When Henry Ford introduced the assembly line in 1913, he didn’t just transform car manufacturing—he reshaped the very logic of industrial capitalism. Production became faster, cheaper, and standardized, fueling a society of mass consumption. Today, a similar revolution is happening in software engineering, driven not by conveyor belts but by artificial intelligence. If cars were the defining product of the 20th century, software is the defining product of the 21st. And just as Fordism redefined how cars were built, AI is redefining how software is created.
The Industrial Side
Assembly Line Production
Ford’s workers didn’t build entire cars; they focused on tiny, repeatable tasks. In software today, AI has taken this principle further. Instead of painstakingly writing every line, developers lean on AI copilots to generate scaffolds, components, and even entire modules. Code comes off the “line” faster, reducing the friction between idea and product.
Standardization Everywhere
Ford built cars that were almost identical—black Model Ts. Software is now experiencing a similar wave of standardization:
- Design: Shadcn, Radix, Tailwind—plug-and-play design systems.
- Frameworks: Vite, Next.js, FastAPI—standardized stacks with best practices built-in.
- UX: Onboarding flows, checkout funnels, and notifications are so optimized they feel almost preordained.
- Marketing: The playbook—SEO, paid ads, social campaigns—has become universal.
Building an app used to mean reinventing every wheel: authentication, deployment, security, design.
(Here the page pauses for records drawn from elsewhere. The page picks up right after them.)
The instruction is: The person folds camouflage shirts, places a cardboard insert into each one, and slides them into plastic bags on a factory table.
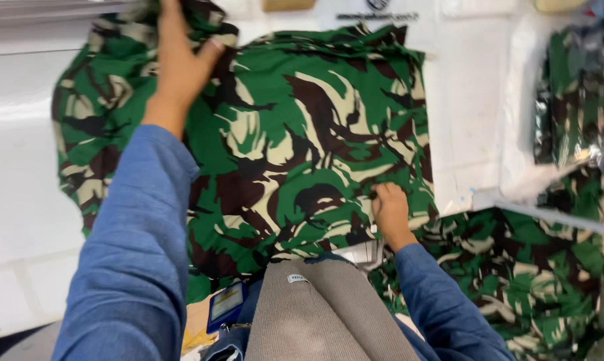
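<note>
Two hands clamp the camouflage fabric (pixel 302 134): left hand (pixel 178 63) at its far edge, right hand (pixel 390 210) at its near edge. Soft, light, limp; best gripped at edges.

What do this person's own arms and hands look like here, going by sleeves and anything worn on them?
Both arms wear long blue sleeves of a denim-like cloth, reaching the wrists. The left sleeve fills much of the lower left; the right sleeve shows from wrist to elbow. The left hand and right hand are bare: no gloves, and no rings, watch or bracelets visible.
</note>
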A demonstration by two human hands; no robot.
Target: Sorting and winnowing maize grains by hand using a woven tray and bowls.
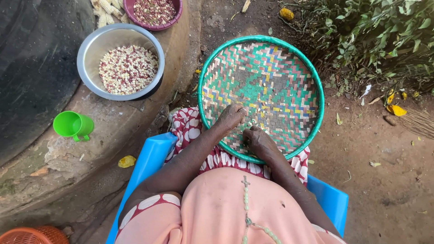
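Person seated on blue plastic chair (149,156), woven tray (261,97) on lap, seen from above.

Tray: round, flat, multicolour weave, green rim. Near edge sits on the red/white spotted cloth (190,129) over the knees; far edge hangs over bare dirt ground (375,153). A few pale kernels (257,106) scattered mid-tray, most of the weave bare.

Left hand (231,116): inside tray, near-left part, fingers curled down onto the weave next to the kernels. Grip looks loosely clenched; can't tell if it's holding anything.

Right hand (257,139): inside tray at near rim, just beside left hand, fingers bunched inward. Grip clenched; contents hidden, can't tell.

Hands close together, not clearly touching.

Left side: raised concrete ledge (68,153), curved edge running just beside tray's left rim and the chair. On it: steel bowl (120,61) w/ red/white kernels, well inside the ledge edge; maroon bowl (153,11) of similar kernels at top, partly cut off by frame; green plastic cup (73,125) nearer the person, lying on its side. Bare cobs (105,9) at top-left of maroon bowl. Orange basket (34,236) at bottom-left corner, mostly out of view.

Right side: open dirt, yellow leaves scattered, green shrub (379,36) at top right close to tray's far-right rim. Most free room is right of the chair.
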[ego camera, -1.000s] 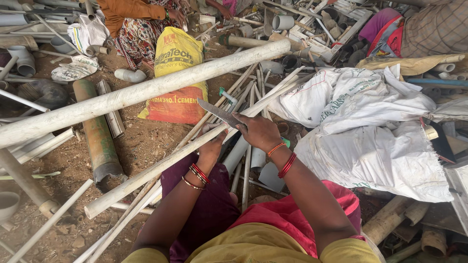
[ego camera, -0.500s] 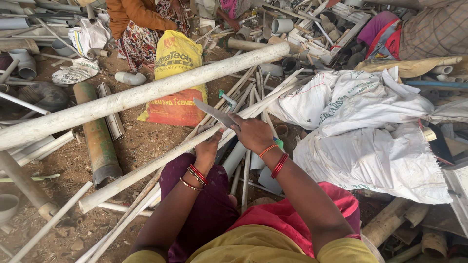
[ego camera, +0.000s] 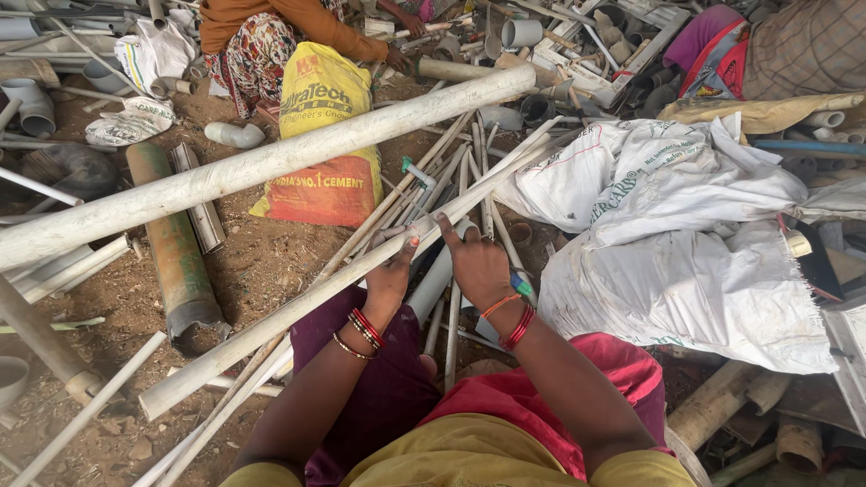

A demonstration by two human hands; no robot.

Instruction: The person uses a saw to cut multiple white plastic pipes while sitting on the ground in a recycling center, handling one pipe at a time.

Each step required specialists, coordination, and often hundreds of thousands of dollars. Thanks to open-source software, those building blocks became free and widely available. Today, the foundations are standardized and commoditized. AI accelerates this shift, turning the painful into the automatic.
Efficiency & Scale
Mass production made cars affordable for the middle class. AI-driven development slashes the cost of software in the same way. A solo developer can now do the work of a small team. Competition will increase, timelines will shrink, and prices will drop. The barriers to entry are falling fast.
The Economic & Social Side
Higher Wages → Democratized Software Creation
Ford famously doubled worker wages so they could buy the cars they built. AI doesn’t raise wages directly—but it lowers the cost of entry. With just a laptop and an AI subscription, anyone can build a performant app. What happens when thousands of young developers start shipping products at the speed of thought?
Startups that once needed a dozen engineers might now need one. Ambitious builders can create for themselves, capturing value directly instead of waiting for gatekeepers to hire them.
Mass Consumption → An Explosion of Apps
Fordism gave rise to mass consumption. AI may lead to something stranger: mass proliferation.
Why settle for one Instacart when you can choose from twenty AI-built clones, each tuned for a niche? Calendars, CRMs, note-taking tools—expect dozens of variations, cheap to make and easy to abandon. The monopolistic grip of big tech could weaken, replaced by ecosystems of countless micro-apps. In this future, consumers don’t just use apps—they shop for the one that fits their quirks.
Work Discipline → Engineers & Machines
Fordism also introduced a new discipline: workers adjusted to the speed of the line. Today’s engineers are adapting to a new rhythm—collaborating with machines. Coding will feel less like manual crafting and more like managing a swarm of smart assistants. The question isn’t “Can I write this?” but “Can I orchestrate the machine to write it for me?”
Conclusion: Toward the Fordism of Code
Fordism wasn’t just about making cars; it reshaped society, labor, and consumption. AI is doing the same to software. Apps are our modern cars: modular, standardized, and increasingly abundant. Developers are the workers, but also the new entrepreneurs, armed with tools that compress the cost of creation almost to zero.
The assembly line didn’t kill craftsmanship—it industrialized it. AI won’t kill coding; it will industrialize it. We’re entering the Fordist age of software engineering: mass production, mass consumption, and software that’s cheaper than it has ever been.